Martchus / cpp-utilities

Common C++ classes and routines used by my applications such as argument parser, IO and conversion utilities
GNU General Public License v2.0
52 stars 18 forks source link

`ChronoTests::testTimeSpan` fails #31

Closed MartinRJDagleish closed 9 months ago

MartinRJDagleish commented 9 months ago

Hey,

I am not sure, why nobody else seems to have this problem, but when I try updating my system with paru as my AUR helper, for a few weeks now, the tests for c++-utilities will not run without an error.

The compilation seems to work fine, but the test for TimeSpan always fail.

I manually went into the source code for the tests and commented the whole content of the test function out and only then the tests were successful. All the parts of the function always seemed to throw the same error.

1: Executing test cases ...
1: ...................
1: output for formatting with ANSI escape codes:
1: Error: some error
1: Warning: some warning
1: Info: some info
1: ==> ERROR: Arch-style error
1: ==> WARNING: Arch-style warning
1:     Arch-style message
1: ==> Arch-style success
1:   -> Arch-style sub-message
1: blue, blinking text on red background
1: ---------------------------------------------
1: ....E....................
1:
1:
1: !!!FAILURES!!!
1: Test Results:
1: Run:  43   Failures: 0   Errors: 1
1:
1:
1: 1) test: ChronoTests::testTimeSpan (E)
1: uncaught exception of type std::exception (or derived).
1: - The string "" is no valid floating point number.
1:
1:
1: Tests failed
1/1 Test #1: c++utilities_run_tests ...........***Failed    0.01 sec

0% tests passed, 1 tests failed out of 1

Total Test time (real) =   0.01 sec

The following tests FAILED:
          1 - c++utilities_run_tests (Failed)
Errors while running CTest
Martchus commented 9 months ago

That's strange. Since only you can reproduce the issue it would make sense to comment out the particular lines in that function to determine what test/check in particular fails. (Unfortunately in C++ with this test framework one doesn't get line numbers logged in case of an exception.)

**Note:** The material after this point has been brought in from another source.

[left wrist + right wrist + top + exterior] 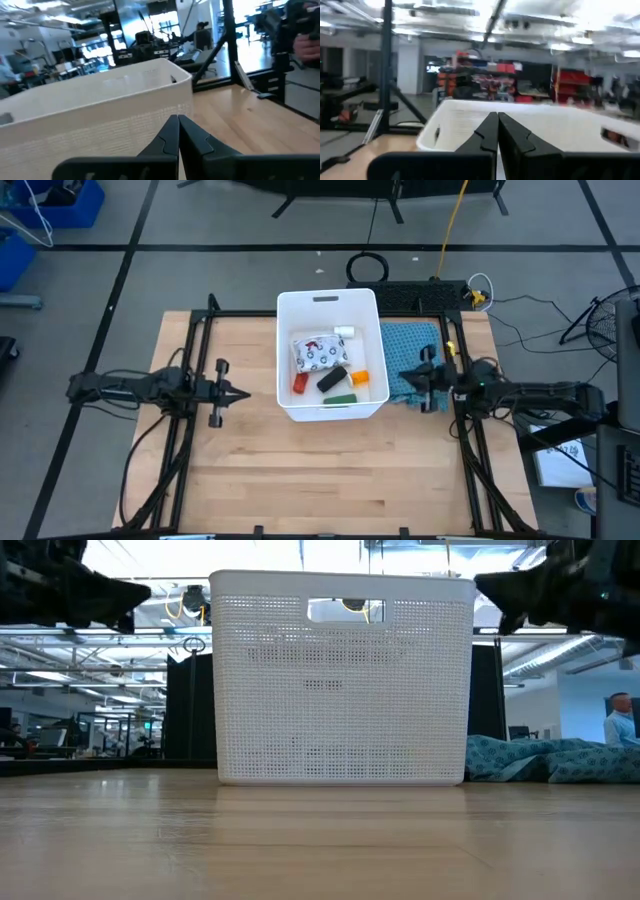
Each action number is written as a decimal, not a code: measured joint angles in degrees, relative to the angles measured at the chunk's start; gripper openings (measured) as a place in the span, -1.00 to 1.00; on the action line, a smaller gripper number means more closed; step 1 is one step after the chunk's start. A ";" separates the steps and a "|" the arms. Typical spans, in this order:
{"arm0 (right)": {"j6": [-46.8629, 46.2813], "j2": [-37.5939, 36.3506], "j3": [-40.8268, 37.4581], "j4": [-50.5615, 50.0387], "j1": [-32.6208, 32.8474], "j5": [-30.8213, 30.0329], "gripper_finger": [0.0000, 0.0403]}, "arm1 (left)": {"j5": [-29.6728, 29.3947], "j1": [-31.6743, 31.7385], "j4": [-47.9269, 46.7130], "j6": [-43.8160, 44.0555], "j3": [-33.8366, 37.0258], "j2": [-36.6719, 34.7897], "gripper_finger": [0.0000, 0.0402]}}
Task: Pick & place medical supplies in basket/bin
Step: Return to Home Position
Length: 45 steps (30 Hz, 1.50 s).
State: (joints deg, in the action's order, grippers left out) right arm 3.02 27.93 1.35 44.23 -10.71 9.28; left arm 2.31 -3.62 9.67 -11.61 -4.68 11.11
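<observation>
Homing both arms: left pincer (240,393) and right pincer (404,376) hang empty, fingers together, left and right of the white bin (284,360) mid-table (300,470). Supplies (320,356) lie inside. Advice: withdraw level, clear of bin walls and teal cloth (415,345).

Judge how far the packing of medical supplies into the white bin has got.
Done: the pouch, red bottle, orange bottle, white bottle, dark block and green block lie inside the white bin. In hand: nothing; the left pincer and right pincer are shut and empty beside it. Remaining: no supplies show outside, only the teal cloth.
</observation>
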 joint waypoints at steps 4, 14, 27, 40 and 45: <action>-3.95 -0.84 -0.24 -5.93 -3.34 3.21 -1.00 | -2.45 0.01 -3.97 -2.33 1.58 -4.41 -1.00; -3.76 -0.94 -0.36 -7.17 -4.36 5.96 -1.00 | 0.33 4.25 -8.11 -2.81 4.12 -10.16 -1.00; -4.03 -0.92 -0.49 -5.42 -4.23 6.01 -1.00 | 2.16 5.86 -8.05 -1.24 4.10 -10.12 -1.00; -11.48 -0.90 -0.51 -4.57 -4.21 5.98 -1.00 | -5.87 5.86 -7.92 7.18 4.03 -9.61 -0.98; -11.33 -0.92 -0.51 -4.58 -4.21 5.96 -1.00 | -6.30 5.86 -7.88 7.19 4.03 -9.61 -0.86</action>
State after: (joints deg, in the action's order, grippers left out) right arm -8.31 27.00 0.84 39.65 -14.92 15.25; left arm -3.99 2.24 1.78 -4.42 -0.64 1.50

Otherwise I can only make guesses. Maybe a time-zone related problem (although I though I was able to iron out those)? Maybe an unusual configuration (e.g. using clang++ as compiler instead of g++ or having some weird CFLAGS/CXXFLAGS)?

Martchus commented 9 months ago

And what version of the gcc package are you building against? The latest from Arch Linux should be fine (as that's also what I am using) but if you're on e.g. Manjaro you might use an older version that behaves differently.

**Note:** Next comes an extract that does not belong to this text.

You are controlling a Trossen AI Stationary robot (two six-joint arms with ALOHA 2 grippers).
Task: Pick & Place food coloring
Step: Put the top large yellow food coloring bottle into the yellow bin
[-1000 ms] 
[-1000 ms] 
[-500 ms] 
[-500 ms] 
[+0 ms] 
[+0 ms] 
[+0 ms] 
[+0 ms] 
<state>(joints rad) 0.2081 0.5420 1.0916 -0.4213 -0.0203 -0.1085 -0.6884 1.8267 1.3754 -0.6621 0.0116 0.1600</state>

MartinRJDagleish commented 9 months ago

Thank you for the fast response.

I am currently using Manjaro (Arch-based). I am compiling with g++ and not with clang++. I live in Germany, so time-zone is CET time zone.

I tried all parts of the testTimeSpan function separately, but I still got the error. Maybe I have to retry or run it differntly. Currently I am using CMake with ninja and then ninja check for running the tests.

gcc / g++ version:

❯ g++ --version
g++ (GCC) 13.2.1 20230801
Copyright (C) 2023 Free Software Foundation, Inc.
This is free software; see the source for copying conditions.  There is NO
warranty; not even for MERCHANTABILITY or FITNESS FOR A PARTICULAR PURPOSE.
Martchus commented 9 months ago

Ok, same timezone and same GCC version. Then we can rule out those theories.

I tried all parts of the testTimeSpan function separately, but I still got the error.

Then this problem affects almost every use of the TimeSpan class. That makes me wonder why you don't see any problems related to time-handling in my applications (or do you)?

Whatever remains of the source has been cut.